Berdasarkan data Kementerian Keuangan, realisasi penerimaan pajak sepanjang 2025 hanya mencapai Rp1.917,6 triliun atau sekitar 87,6 persen dari target yang ditetapkan sebesar Rp2.189,3 triliun. Kondisi tersebut mendorong pemerintah untuk segera melakukan reformasi internal di tubuh DJP.
“Dalam waktu satu sampai dua bulan ke depan, DJP akan kami perbaiki secara menyeluruh, termasuk dengan menggalakkan implementasi Coretax dan sistem pendukung lainnya,” ujar Purbaya kepada awak media di kantor Kementerian Keuangan, Kamis (8/1/2026).
Purbaya menegaskan bahwa langkah reformasi tersebut merupakan tindak lanjut dari instruksi Presiden Prabowo Subianto yang meminta konsistensi dalam pembenahan kinerja Direktorat Jenderal Pajak serta Direktorat Jenderal Bea dan Cukai. Pemerintah ingin memastikan kedua institusi tersebut bekerja lebih efektif, transparan, dan akuntabel.
Dalam proses evaluasi, Kementerian Keuangan menemukan adanya indikasi penyelewengan pembayaran pajak yang melibatkan perusahaan baja asal China. Modus yang digunakan adalah dengan mendirikan perusahaan di Indonesia dan menggunakan identitas penduduk lokal, sehingga transaksi penjualan dilakukan tanpa dikenakan Pajak Pertambahan Nilai (PPN).
“Pengusahanya dari China, perusahaannya di sini, orang-orangnya juga dari China, bahkan tidak bisa berbahasa Indonesia. Mereka menjual langsung ke klien secara tunai dan tidak membayar PPN. Ini sangat merugikan negara dan akan kami tindak dengan cepat,” tegas Purbaya.

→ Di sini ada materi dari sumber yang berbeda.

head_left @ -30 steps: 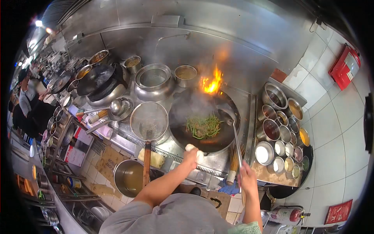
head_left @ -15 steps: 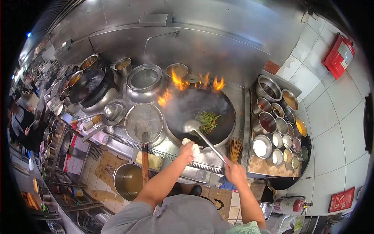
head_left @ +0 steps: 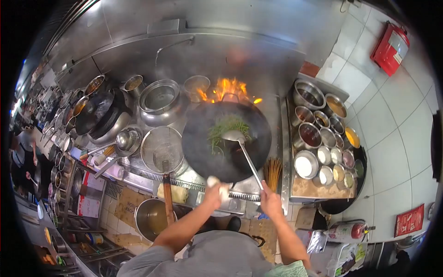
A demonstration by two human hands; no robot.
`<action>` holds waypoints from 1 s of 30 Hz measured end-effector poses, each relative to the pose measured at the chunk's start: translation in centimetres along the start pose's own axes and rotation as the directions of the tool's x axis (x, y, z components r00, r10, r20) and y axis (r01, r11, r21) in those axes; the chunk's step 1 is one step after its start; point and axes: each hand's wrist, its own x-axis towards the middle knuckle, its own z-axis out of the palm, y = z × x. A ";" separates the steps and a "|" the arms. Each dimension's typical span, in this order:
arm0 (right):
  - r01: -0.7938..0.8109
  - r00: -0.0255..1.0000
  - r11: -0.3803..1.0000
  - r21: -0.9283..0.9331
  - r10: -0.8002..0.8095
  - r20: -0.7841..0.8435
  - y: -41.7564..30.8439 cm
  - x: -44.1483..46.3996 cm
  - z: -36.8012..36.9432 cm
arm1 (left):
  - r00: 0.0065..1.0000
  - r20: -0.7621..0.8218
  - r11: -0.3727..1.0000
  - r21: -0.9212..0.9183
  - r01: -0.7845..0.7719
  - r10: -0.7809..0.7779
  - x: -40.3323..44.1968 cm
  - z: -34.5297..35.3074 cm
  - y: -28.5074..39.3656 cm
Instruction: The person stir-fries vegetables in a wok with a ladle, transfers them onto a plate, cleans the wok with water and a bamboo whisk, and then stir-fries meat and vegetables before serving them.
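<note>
A large black wok [head_left: 198, 159] sits over the burner, with green beans [head_left: 224, 127] spread across its far half, some blurred. My left hand [head_left: 212, 197] is closed around a folded white cloth [head_left: 223, 191] at the wok's near rim. Whatever the cloth covers is hidden. My right hand [head_left: 270, 201] grips the long handle of a metal ladle [head_left: 234, 135]. The ladle's bowl rests over the beans. Orange flames [head_left: 229, 88] rise behind the far rim of the wok, around its loop handle.
Left of the wok lies a round wire strainer [head_left: 161, 147] with a wooden handle, above a pot of liquid [head_left: 152, 219]. Seasoning bowls [head_left: 306, 165] crowd the right counter. Bamboo sticks [head_left: 273, 173] stand by the wok. Another person [head_left: 23, 150] is at the far left.
The wok has tipped more level, and the beans have spread out toward its far side. The ladle has moved up over them. Flames are now bunched behind the rim. The whole view has shifted slightly.
</note>
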 end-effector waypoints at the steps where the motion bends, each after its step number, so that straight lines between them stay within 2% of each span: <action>1: -0.075 0.996 0.997 -0.005 0.076 0.047 -1.3 0.1 -0.6 | 1.000 0.004 0.999 -0.053 0.009 -0.008 -2.2 -1.1 -1.3; 2: -0.061 0.998 0.996 0.059 0.059 0.038 -1.4 -0.4 -1.5 | 1.000 0.007 0.995 -0.099 0.016 -0.016 -5.3 -1.5 -1.6; 4: -0.042 0.999 0.980 0.193 0.037 0.030 -0.6 -2.5 -3.1 | 0.996 -0.060 0.997 -0.030 -0.070 0.068 -10.6 0.7 -0.1; 5: -0.095 0.992 0.970 0.222 0.074 0.101 -0.3 -3.7 -4.5 | 0.998 -0.004 0.996 -0.071 -0.061 0.061 -9.7 0.2 -0.4; 6: -0.149 0.978 0.959 0.241 0.107 0.179 0.3 -4.9 -6.5 | 0.999 -0.032 0.988 -0.147 -0.039 0.034 -8.3 1.2 0.1; 7: -0.204 0.956 0.946 0.252 0.137 0.259 0.6 -5.6 -7.6 | 0.999 -0.022 0.996 -0.089 -0.032 0.031 -6.8 2.6 1.0; 8: -0.151 0.958 0.970 0.188 0.097 0.269 0.4 -5.5 -8.0 | 1.000 -0.008 0.999 -0.027 -0.029 0.029 -5.0 3.8 2.0; 10: -0.039 0.960 0.997 0.066 0.019 0.279 -0.9 -3.7 -8.7 | 1.000 0.009 0.991 -0.133 0.014 -0.013 0.0 4.8 2.5; 13: 0.025 0.986 1.000 0.016 -0.028 0.163 0.2 1.6 -1.4 | 0.998 0.043 0.999 -0.001 -0.040 0.040 3.2 3.1 2.4; 16: 0.038 0.999 0.995 0.094 -0.036 -0.018 -0.9 3.1 2.2 | 0.991 -0.001 0.991 0.014 -0.136 0.136 0.4 -0.6 -1.5; 17: 0.019 1.000 0.996 0.092 -0.018 -0.018 -3.1 2.0 0.1 | 0.993 0.036 0.993 -0.042 -0.115 0.116 -2.6 -1.3 -2.1; 18: -0.009 1.000 0.993 0.120 0.007 0.016 -3.6 0.9 -1.7 | 0.993 0.074 0.992 -0.095 -0.088 0.095 -6.0 -1.1 -1.7; 21: -0.135 0.980 0.973 0.188 0.103 0.170 -2.4 -3.4 -6.0 | 0.998 -0.049 0.981 -0.187 -0.053 0.045 -7.8 1.4 -0.1; 22: -0.187 0.961 0.963 0.196 0.138 0.238 -2.0 -4.6 -7.8 | 0.999 -0.051 0.995 -0.103 0.010 -0.015 -6.2 2.1 1.0; 23: -0.234 0.939 0.951 0.204 0.167 0.301 -1.6 -5.0 -8.8 | 1.000 -0.025 0.994 -0.112 -0.015 0.012 -4.3 2.9 1.7; 24: -0.154 0.953 0.976 0.153 0.106 0.284 -1.3 -4.6 -8.7 | 0.997 -0.069 0.992 -0.126 0.014 -0.023 -1.9 3.6 2.2; 26: -0.004 0.970 0.999 0.054 -0.009 0.244 -0.8 -3.2 -7.3 | 0.999 -0.032 0.996 -0.088 0.004 -0.007 1.3 3.9 3.1; 27: -0.056 0.970 0.998 0.001 0.054 0.236 -1.7 -1.8 -5.7 | 1.000 0.007 0.999 -0.034 -0.024 0.025 2.6 3.1 2.8; 29: 0.013 0.988 0.999 0.053 -0.021 0.152 -0.4 1.1 -0.2 | 0.996 0.071 0.998 0.030 -0.058 0.056 3.0 1.2 1.5; 30: 0.021 0.993 0.996 0.084 -0.030 0.116 -1.0 0.8 0.1 | 0.993 0.095 0.997 0.044 -0.071 0.066 2.0 0.1 0.6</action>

Menurut hasil kajian Kementerian Keuangan, apabila seluruh transaksi dari satu perusahaan tersebut dapat dipungut pajak secara optimal, potensi penerimaan negara yang bisa diperoleh mencapai sekitar Rp4 triliun per tahun. Jika praktik penyelewengan serupa dapat diatasi secara menyeluruh, maka penerimaan negara diyakini dapat meningkat secara signifikan.
Purbaya juga menyayangkan adanya perusahaan asing yang sudah lama beroperasi di Indonesia namun luput dari pengawasan aparat pajak dan bea cukai. Ia menilai kondisi tersebut tidak seharusnya terjadi mengingat aparat pajak dan kepabeanan memiliki akses data dan informasi yang lebih lengkap.
“Yang menjadi pertanyaan saya, perusahaan asing seperti ini bisa beroperasi dengan mudah, sementara aparat pajak seolah menutup mata. Padahal seharusnya mereka lebih tahu. Karena itu, kami akan merapikan organisasi pajak dan bea cukai agar ke depan bekerja lebih serius dan profesional,” pungkasnya.
Sumber: Detik
TAXVISORY menyediakan jasa penghitungan, pelaporan pajak, perencanaan pajak, pendampingan atas pemeriksaan pajak yang selalu terbaharui dengan peraturan dan regulasi pajak terbaru. Ketemuan aja dulu..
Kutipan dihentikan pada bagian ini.